**Source information**

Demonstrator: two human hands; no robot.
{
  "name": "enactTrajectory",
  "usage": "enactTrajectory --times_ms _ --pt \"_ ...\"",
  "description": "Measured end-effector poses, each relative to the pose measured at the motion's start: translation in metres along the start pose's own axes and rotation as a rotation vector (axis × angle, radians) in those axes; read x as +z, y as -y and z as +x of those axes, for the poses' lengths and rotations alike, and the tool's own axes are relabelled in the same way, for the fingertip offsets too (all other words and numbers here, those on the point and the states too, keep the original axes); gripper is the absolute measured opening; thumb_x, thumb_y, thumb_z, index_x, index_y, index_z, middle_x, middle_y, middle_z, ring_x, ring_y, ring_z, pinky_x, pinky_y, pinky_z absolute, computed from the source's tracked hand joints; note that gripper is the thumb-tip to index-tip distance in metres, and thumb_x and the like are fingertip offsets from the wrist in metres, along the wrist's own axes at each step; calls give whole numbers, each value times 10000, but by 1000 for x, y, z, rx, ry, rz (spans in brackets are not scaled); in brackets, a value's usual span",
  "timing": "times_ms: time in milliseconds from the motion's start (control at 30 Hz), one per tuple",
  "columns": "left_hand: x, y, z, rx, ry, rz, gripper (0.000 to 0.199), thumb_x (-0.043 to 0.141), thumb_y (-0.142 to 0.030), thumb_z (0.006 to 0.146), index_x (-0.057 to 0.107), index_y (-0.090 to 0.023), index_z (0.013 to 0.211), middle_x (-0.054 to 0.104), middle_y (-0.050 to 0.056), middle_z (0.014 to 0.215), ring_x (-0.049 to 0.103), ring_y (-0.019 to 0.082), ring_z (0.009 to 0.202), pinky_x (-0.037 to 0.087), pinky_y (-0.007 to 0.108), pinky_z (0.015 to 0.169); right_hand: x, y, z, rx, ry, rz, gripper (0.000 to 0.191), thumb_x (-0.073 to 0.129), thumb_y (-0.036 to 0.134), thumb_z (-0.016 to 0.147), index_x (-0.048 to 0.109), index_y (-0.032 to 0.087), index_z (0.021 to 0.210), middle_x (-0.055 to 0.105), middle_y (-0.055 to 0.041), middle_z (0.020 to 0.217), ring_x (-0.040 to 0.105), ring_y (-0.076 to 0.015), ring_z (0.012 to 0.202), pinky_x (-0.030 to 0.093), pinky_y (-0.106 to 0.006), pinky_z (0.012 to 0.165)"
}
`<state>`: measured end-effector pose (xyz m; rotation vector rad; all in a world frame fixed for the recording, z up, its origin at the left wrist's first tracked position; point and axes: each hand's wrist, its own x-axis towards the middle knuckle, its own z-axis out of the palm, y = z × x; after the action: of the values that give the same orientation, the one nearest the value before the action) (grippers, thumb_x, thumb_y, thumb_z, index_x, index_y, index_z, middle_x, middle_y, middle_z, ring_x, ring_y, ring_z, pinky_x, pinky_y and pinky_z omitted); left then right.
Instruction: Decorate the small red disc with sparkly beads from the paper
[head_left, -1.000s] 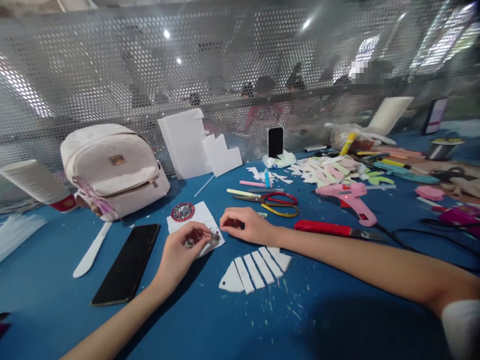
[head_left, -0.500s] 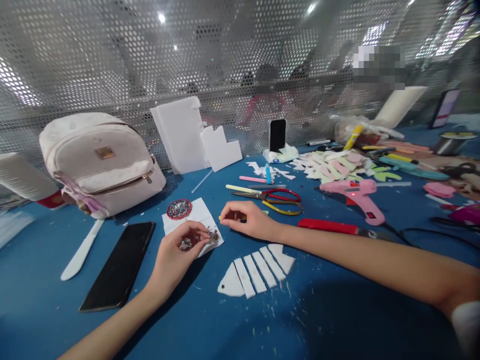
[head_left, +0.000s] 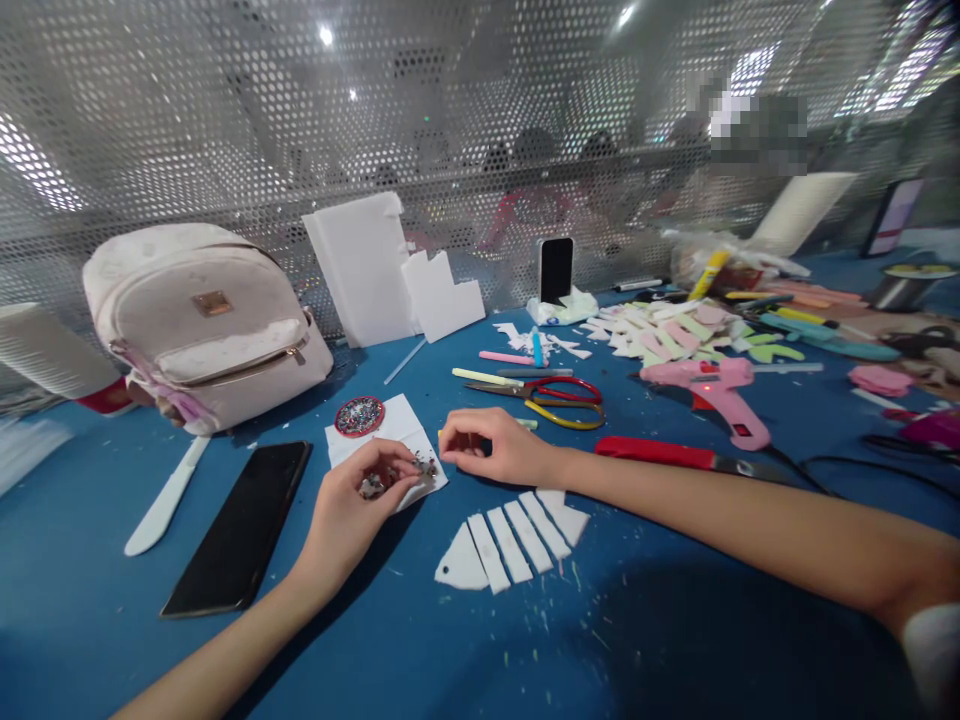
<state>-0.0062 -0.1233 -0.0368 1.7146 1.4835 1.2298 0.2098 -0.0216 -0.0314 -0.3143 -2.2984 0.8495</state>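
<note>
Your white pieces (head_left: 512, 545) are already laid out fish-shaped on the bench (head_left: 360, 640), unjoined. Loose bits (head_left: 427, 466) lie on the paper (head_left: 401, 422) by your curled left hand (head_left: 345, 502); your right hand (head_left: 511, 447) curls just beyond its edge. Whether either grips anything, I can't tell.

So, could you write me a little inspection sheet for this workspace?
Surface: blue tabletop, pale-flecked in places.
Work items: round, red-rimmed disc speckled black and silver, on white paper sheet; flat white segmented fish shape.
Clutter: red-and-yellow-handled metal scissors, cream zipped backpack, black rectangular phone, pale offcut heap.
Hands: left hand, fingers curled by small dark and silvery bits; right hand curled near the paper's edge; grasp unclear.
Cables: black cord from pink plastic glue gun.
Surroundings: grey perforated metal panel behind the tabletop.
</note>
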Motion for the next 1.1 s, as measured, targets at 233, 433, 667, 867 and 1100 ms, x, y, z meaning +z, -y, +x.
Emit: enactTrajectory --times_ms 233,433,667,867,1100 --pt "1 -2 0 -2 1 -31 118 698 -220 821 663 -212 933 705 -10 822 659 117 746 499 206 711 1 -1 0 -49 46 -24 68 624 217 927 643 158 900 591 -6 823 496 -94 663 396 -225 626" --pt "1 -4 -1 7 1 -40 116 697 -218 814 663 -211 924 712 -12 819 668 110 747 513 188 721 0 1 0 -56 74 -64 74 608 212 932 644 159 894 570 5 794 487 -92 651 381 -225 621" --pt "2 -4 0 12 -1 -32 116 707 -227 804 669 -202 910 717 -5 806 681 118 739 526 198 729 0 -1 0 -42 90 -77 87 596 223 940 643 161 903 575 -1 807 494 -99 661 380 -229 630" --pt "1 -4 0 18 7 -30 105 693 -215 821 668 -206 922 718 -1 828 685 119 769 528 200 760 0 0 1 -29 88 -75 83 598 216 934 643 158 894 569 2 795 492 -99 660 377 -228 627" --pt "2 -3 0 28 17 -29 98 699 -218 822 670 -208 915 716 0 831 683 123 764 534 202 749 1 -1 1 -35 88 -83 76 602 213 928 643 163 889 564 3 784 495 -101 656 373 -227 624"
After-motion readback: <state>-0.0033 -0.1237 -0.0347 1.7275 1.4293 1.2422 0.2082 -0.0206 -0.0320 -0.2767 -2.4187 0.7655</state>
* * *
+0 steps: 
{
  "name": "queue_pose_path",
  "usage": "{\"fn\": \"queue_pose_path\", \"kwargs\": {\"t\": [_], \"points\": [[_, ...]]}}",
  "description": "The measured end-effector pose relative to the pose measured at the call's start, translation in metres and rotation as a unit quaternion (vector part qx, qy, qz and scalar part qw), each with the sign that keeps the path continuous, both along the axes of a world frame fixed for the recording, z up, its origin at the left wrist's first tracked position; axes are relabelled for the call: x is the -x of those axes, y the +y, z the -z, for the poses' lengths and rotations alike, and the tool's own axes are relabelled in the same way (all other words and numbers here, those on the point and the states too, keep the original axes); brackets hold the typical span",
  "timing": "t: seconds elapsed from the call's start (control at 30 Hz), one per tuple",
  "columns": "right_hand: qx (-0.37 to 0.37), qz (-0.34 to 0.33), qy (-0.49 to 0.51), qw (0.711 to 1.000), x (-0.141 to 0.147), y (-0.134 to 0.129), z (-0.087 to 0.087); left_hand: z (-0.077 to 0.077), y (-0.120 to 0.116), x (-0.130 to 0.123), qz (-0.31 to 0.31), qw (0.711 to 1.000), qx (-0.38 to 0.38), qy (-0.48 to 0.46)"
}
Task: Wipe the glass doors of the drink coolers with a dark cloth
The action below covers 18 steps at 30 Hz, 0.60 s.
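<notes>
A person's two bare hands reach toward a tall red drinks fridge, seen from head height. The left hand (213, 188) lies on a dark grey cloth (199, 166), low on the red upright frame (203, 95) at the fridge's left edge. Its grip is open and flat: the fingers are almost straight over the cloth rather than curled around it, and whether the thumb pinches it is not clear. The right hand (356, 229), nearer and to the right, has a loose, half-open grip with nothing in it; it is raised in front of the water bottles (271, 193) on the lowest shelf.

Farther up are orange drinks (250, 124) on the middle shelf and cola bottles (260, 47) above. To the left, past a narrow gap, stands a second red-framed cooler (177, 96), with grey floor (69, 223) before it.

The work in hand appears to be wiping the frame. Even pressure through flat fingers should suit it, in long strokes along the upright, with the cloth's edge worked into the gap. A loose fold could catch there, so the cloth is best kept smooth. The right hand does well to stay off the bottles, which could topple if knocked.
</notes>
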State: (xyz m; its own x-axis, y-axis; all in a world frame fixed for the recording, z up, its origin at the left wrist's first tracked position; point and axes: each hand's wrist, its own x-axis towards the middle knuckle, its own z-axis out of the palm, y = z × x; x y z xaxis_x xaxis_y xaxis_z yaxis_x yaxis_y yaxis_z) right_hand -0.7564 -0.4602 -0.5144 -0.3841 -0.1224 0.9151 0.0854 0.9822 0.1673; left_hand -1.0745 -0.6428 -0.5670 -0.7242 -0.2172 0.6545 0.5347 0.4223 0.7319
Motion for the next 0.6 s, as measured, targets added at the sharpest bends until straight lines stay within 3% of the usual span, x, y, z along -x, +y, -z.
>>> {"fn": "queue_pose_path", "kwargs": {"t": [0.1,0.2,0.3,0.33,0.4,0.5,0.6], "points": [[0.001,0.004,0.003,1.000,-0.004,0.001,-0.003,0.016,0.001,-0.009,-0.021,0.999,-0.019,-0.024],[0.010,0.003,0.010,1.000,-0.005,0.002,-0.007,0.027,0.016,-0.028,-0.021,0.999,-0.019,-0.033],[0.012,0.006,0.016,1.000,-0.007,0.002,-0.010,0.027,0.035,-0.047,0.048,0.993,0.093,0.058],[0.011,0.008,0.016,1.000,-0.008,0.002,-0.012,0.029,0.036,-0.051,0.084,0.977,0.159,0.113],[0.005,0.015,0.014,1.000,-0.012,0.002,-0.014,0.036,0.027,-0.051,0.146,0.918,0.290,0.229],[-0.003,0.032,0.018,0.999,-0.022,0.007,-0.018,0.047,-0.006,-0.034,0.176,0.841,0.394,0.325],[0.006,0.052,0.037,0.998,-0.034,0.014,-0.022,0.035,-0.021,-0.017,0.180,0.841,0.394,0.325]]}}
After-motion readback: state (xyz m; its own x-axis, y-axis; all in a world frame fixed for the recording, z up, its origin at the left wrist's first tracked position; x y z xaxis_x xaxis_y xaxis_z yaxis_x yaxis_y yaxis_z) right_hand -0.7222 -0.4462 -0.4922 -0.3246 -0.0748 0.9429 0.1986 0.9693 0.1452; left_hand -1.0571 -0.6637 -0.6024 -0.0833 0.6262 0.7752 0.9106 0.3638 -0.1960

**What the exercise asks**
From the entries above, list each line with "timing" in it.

**Exercise result**
  "timing": "times_ms: time in milliseconds from the motion's start (control at 30 Hz), one per tuple",
  "timing": "t: seconds elapsed from the call's start (control at 30 Hz), one per tuple",

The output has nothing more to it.